In the ODENet structure, we propagate the hidden state forward in time using Euler’s method on the ODE defined by f(z, t, 𝛳). However, we can expand to other ODE solvers to find better numerical solutions. With over 100 years of research in solving ODEs, there exist adaptive solvers which restrict error below predefined thresholds with intelligent trial and error. These methods modify the step size during execution to account for the size of the derivative. For example, in a t interval on the function where f(z, t, 𝛳) is small or zero, few evaluations are needed as the trajectory of the hidden state is barely changing. But when the derivative f(z, t, 𝛳) is of greater magnitude, it is necessary to have many evaluations within a small window of t to stay within a reasonable error threshold.
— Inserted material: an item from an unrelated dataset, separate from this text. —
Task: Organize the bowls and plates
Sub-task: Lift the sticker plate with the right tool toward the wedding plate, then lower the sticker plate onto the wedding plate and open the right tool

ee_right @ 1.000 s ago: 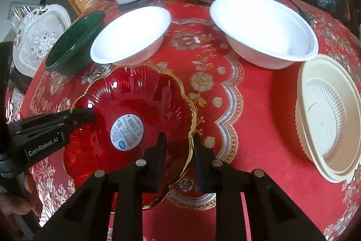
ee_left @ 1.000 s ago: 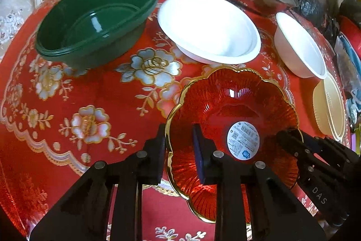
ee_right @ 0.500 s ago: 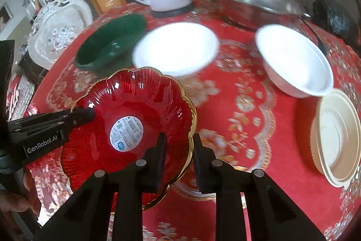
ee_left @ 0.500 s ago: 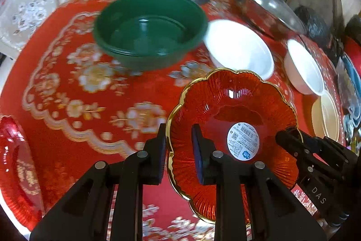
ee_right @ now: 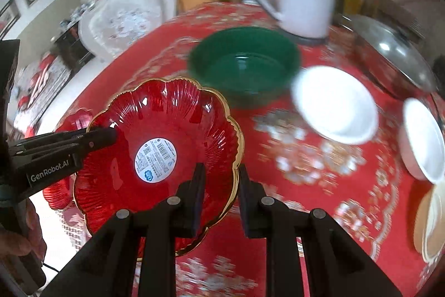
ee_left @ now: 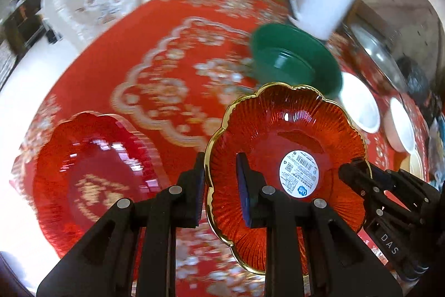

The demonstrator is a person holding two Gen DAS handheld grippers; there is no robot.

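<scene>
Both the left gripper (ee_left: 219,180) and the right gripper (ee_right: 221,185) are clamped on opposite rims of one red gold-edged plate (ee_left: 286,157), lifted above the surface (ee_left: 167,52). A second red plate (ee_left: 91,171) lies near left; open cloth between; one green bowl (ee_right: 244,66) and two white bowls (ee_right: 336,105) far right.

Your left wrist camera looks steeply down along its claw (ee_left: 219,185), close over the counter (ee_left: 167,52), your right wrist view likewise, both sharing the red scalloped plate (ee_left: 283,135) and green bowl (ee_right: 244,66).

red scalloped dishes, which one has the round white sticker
The red dish clamped at its gold rim by both grippers, left gripper and right gripper. The other red dish on the table shows no sticker.
</scene>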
There are some interesting interpretations of the number of times d an adaptive solver has to evaluate the derivative. If d is high, it means the ODE learned by our model is very complex and the hidden state is undergoing a cumbersome transformation. Meanwhile if d is low, then the hidden state is changing smoothly without much complexity. Thus, the number of ODE evaluations an adaptive solver needs is correlated to the complexity of the model we are learning. In terms of evaluation time, the greater d is the more time an ODENet takes to run, and therefore the number of evaluations is a proxy for the depth of a network. In adaptive ODE solvers, a user can set the desired accuracy themselves, directly trading off accuracy with evaluation cost, a feature lacking in most architectures.
With adaptive ODE solver packages in most programming languages, solving the initial value problem can be abstracted: we allow a black box ODE solver with an error tolerance to determine the appropriate method and number of evaluation points. The pseudocode is shown on the left.
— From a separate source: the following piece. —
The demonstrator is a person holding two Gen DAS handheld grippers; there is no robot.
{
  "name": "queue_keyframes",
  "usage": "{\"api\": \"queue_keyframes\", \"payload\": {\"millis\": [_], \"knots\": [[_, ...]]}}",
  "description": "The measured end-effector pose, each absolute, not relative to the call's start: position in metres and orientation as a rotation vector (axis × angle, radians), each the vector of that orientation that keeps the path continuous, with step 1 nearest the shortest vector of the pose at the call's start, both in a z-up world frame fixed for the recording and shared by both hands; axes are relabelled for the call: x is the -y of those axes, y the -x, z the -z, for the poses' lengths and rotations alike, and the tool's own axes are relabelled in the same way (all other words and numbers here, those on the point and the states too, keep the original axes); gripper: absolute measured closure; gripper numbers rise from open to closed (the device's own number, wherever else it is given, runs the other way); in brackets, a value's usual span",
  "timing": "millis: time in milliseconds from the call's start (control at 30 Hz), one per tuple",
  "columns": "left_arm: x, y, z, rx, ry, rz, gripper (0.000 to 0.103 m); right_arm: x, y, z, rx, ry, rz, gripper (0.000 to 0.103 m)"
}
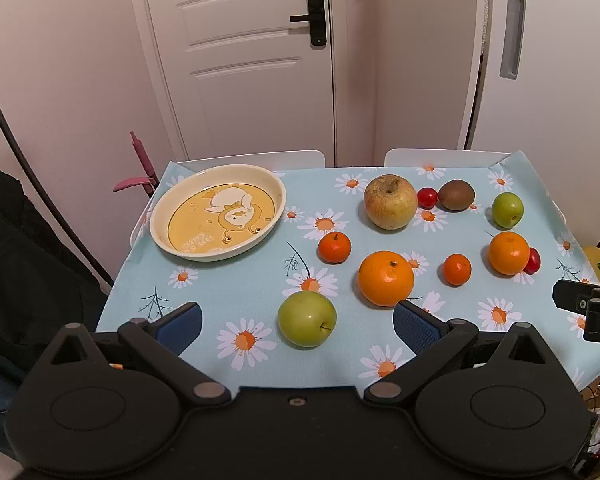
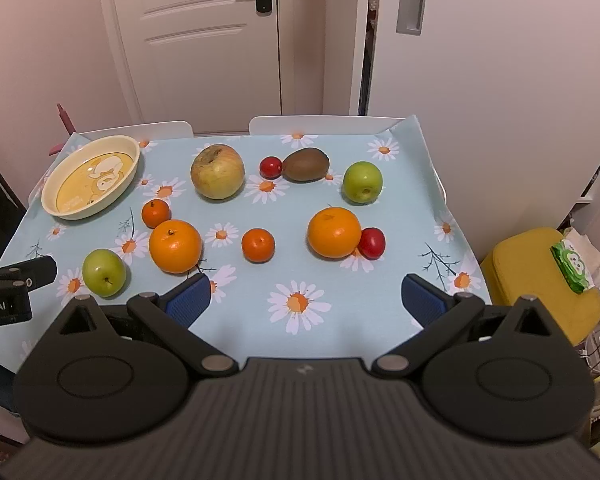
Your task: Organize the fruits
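Since both the left gripper [image 1: 298, 322] and right gripper [image 2: 306, 294] hang wide open with nothing in them, we'd say we're at the very start: every fruit lies loose on the daisy tablecloth [image 1: 236, 280], the duck plate [image 1: 156, 236] sits empty at the far left, and the green apple [image 1: 307, 319] between our left jaws looks like the easy first grab.

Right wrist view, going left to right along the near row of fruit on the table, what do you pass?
Green apple → large orange → small tangerine → second large orange → red fruit touching that orange's right side.
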State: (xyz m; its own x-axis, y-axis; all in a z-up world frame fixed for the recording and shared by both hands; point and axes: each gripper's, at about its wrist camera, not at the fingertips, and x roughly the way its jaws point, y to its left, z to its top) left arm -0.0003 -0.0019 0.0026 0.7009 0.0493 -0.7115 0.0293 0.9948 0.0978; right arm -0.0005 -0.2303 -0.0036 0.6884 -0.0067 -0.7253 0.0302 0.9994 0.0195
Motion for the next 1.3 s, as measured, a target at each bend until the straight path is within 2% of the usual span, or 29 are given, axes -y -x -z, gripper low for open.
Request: {"api": "queue_keyframes", "payload": {"millis": [1300], "knots": [[-0.0006, -0.0015, -0.0049, -0.792, -0.098, -0.012, 0.000, 0.2279, 0.0027, 0.0017, -0.814, -0.030, 0.014, 0.000]]}}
Continuous depth ODENets are evaluated using black box ODE solvers, but first the parameters of the model must be optimized via gradient descent. To do this, we need to know the gradient of the loss with respect to the parameters, or how the loss function depends on the parameters in the ODENet. In deep learning, backpropagation is the workhorse for finding this gradient, but this algorithm incurs a high memory costs to store the intermediate values of the network. On top of this, the sheer number of chain rule applications produces numerical error. Since an ODENet models a differential equation, these issues can be circumvented using sensitivity analysis methods developed for calculating gradients of a loss function with respect to the parameters of the system producing its input. We defer the curious reader to read the derivation in the original paper .
Neural ODEs for Supervised Learning
In the Neural ODE paper, the first example of the method functioning is on the MNIST dataset, one of the most common benchmarks for supervised learning. It contains ten classes of numerals, one for each digit as shown below.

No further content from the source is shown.